**Assigned task:** Gather up every line from the entries below that uses the word "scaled".

═══ Available data

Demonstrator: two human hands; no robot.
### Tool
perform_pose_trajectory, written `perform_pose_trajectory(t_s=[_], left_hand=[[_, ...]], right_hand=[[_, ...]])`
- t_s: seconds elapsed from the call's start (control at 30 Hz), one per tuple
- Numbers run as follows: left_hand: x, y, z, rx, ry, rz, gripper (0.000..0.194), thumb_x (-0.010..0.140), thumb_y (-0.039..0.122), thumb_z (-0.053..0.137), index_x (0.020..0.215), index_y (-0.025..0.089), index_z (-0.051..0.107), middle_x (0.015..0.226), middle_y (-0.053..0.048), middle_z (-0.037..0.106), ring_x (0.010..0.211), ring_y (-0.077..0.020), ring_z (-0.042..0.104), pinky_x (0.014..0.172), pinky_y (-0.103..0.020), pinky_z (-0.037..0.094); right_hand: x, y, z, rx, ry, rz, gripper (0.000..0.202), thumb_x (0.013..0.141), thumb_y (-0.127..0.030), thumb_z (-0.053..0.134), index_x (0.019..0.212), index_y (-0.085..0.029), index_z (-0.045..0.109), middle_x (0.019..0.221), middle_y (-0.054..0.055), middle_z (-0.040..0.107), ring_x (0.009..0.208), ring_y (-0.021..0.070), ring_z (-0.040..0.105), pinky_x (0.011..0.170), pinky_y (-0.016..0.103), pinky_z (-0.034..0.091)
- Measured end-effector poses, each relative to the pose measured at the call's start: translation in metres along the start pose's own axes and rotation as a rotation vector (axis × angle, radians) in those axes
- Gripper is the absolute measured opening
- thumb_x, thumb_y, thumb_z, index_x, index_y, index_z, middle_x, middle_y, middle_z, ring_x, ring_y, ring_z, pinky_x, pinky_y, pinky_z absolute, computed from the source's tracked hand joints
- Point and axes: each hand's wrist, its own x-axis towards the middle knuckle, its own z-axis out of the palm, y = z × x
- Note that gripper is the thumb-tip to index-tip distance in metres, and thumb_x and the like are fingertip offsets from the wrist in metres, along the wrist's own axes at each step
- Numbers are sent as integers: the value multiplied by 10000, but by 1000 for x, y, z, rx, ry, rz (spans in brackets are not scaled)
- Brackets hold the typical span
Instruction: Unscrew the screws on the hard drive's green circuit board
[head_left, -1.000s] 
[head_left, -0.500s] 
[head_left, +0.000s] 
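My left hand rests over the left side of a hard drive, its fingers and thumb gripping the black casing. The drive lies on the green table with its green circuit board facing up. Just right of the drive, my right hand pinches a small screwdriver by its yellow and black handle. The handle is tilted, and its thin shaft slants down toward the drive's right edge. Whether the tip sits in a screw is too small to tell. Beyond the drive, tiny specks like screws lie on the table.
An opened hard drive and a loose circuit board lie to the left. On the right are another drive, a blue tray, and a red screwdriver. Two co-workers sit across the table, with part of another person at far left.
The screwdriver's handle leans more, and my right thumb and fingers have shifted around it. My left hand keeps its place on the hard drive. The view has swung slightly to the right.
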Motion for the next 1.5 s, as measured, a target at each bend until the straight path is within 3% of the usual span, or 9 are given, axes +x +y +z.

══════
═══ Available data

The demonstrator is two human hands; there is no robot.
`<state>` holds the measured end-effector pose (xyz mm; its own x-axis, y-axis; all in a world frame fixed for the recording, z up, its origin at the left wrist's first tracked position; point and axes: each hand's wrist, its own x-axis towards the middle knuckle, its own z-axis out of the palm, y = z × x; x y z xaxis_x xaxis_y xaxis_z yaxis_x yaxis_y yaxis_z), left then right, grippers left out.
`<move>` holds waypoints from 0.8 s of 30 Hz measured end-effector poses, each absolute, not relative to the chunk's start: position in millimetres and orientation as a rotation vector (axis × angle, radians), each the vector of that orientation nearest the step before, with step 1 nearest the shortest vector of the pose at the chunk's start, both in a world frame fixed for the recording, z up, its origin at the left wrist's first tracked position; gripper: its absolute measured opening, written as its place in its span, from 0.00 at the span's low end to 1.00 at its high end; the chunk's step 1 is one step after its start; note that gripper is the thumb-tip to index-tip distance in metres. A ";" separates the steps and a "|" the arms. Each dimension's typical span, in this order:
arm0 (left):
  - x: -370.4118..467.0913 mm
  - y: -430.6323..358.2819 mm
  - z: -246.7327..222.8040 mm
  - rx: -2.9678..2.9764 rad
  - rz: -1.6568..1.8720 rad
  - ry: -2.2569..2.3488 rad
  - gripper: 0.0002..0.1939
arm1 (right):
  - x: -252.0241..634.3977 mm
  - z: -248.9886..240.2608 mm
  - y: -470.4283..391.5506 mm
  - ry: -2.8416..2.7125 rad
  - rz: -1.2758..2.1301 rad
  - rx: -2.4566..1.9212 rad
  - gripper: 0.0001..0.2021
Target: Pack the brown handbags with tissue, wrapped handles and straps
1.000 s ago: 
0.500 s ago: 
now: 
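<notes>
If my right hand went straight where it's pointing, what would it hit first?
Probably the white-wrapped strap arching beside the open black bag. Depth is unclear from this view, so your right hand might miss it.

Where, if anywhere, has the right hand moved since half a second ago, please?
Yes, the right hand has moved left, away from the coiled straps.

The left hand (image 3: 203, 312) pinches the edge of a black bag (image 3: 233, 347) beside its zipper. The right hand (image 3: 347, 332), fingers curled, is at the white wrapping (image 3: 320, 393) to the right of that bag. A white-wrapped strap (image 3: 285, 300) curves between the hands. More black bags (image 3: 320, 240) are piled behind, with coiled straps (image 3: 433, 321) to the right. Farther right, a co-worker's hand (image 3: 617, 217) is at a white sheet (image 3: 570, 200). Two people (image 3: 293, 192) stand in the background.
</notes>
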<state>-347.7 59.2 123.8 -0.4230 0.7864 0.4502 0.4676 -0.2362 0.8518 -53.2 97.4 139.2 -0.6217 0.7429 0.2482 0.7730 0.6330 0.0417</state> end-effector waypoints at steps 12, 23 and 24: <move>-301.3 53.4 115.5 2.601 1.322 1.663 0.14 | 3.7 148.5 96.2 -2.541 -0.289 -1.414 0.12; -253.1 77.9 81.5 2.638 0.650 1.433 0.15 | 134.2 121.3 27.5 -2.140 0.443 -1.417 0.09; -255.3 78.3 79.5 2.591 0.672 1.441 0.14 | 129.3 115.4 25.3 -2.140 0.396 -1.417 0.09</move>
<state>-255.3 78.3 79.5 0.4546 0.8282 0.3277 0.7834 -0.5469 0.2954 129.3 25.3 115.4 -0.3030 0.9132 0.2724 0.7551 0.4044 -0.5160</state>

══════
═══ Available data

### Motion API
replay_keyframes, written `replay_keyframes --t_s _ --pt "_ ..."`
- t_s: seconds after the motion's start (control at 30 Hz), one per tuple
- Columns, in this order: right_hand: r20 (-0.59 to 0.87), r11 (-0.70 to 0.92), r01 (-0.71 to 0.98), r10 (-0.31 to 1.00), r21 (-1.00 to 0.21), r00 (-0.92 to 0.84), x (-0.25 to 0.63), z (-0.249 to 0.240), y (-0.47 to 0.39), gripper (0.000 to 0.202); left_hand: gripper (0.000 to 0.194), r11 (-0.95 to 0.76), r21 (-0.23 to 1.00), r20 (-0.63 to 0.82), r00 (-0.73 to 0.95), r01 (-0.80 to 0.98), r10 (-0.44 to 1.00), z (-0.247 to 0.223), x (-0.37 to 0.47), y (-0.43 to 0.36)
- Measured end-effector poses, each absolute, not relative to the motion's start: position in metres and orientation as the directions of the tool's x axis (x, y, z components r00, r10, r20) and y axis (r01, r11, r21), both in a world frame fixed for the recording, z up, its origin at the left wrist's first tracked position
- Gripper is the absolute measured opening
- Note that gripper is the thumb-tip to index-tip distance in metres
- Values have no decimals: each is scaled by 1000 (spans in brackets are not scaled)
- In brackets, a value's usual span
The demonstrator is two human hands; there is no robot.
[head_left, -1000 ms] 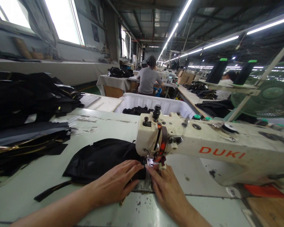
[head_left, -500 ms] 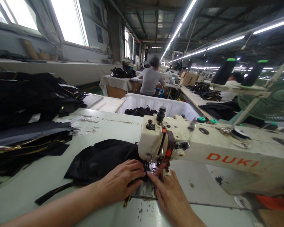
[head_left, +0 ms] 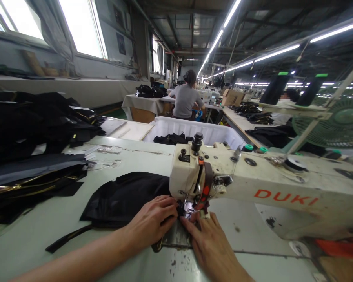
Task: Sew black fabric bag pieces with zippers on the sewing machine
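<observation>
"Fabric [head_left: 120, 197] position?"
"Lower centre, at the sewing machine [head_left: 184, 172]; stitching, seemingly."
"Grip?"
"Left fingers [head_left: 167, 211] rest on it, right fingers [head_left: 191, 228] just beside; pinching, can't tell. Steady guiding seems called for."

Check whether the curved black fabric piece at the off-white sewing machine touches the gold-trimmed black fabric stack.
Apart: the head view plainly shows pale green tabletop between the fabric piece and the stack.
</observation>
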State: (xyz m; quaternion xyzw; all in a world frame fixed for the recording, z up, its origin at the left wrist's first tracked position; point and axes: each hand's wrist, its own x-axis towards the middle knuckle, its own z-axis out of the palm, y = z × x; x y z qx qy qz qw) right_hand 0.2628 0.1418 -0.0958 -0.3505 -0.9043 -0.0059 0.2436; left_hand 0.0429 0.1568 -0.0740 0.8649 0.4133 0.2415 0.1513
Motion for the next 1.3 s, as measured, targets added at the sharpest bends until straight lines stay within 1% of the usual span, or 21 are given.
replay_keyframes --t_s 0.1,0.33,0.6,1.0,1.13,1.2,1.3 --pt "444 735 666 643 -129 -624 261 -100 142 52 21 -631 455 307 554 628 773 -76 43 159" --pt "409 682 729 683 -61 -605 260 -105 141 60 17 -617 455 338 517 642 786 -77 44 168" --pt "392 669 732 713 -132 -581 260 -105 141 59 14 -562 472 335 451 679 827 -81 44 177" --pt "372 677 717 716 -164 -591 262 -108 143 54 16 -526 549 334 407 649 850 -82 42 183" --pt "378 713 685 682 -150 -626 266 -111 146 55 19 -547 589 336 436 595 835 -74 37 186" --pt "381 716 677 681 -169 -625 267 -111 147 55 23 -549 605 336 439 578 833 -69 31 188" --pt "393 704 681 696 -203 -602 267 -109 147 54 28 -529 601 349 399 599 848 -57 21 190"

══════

**Answer space:**
- Numbers are sent as integers: the value multiplied by 10000, but by 1000 for x, y, z, rx, ry, rz (spans in brackets are not scaled)
- Values have no decimals: each is scaled by 1000 (spans in brackets are not scaled)

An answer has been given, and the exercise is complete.